ABOUT THIS TASK: Reading the data below, count the lines that carry the string "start". Give nothing but the count.

SOURCE DATA:
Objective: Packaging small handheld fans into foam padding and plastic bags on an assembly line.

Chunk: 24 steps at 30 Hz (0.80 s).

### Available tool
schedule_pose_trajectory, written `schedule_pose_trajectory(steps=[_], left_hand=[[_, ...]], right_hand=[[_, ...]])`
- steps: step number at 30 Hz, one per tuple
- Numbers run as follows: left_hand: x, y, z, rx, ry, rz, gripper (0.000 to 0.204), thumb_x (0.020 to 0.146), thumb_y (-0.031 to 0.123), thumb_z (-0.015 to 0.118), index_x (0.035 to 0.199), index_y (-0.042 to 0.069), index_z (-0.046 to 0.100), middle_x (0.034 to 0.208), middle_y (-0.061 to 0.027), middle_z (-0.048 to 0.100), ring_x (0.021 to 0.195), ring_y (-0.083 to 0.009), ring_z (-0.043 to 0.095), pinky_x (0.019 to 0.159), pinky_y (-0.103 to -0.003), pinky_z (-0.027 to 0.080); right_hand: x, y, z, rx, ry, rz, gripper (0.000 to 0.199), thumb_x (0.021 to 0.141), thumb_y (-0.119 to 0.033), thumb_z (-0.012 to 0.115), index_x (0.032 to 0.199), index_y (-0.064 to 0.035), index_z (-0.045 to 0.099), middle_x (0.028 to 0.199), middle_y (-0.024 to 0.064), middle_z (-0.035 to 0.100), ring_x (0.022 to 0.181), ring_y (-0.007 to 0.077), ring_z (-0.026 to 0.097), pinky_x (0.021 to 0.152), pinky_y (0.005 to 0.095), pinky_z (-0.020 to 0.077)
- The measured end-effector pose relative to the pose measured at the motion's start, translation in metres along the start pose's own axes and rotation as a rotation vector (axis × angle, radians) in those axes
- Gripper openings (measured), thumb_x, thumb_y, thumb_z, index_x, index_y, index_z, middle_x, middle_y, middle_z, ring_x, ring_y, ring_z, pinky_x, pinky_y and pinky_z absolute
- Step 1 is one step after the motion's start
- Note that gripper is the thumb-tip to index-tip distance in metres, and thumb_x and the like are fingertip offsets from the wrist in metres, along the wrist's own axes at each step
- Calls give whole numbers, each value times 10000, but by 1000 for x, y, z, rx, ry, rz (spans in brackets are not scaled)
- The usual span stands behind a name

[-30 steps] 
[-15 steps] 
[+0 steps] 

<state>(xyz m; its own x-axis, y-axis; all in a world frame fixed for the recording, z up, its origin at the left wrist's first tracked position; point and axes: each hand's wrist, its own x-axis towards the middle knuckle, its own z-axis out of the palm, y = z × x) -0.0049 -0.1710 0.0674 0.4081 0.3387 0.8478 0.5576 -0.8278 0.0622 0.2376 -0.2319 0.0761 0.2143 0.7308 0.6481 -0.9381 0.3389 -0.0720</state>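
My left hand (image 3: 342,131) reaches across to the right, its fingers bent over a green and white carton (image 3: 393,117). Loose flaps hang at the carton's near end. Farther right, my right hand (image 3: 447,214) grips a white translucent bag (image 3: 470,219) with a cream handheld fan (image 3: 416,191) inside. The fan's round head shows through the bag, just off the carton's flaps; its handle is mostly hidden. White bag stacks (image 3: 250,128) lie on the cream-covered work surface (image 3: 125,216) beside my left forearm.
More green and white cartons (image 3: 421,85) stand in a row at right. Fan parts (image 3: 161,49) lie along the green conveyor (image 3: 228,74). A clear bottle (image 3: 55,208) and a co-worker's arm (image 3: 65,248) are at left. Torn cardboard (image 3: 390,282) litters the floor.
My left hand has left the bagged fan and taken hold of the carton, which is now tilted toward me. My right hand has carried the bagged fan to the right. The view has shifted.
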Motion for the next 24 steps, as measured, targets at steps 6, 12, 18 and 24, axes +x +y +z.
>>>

RESPONSE: 2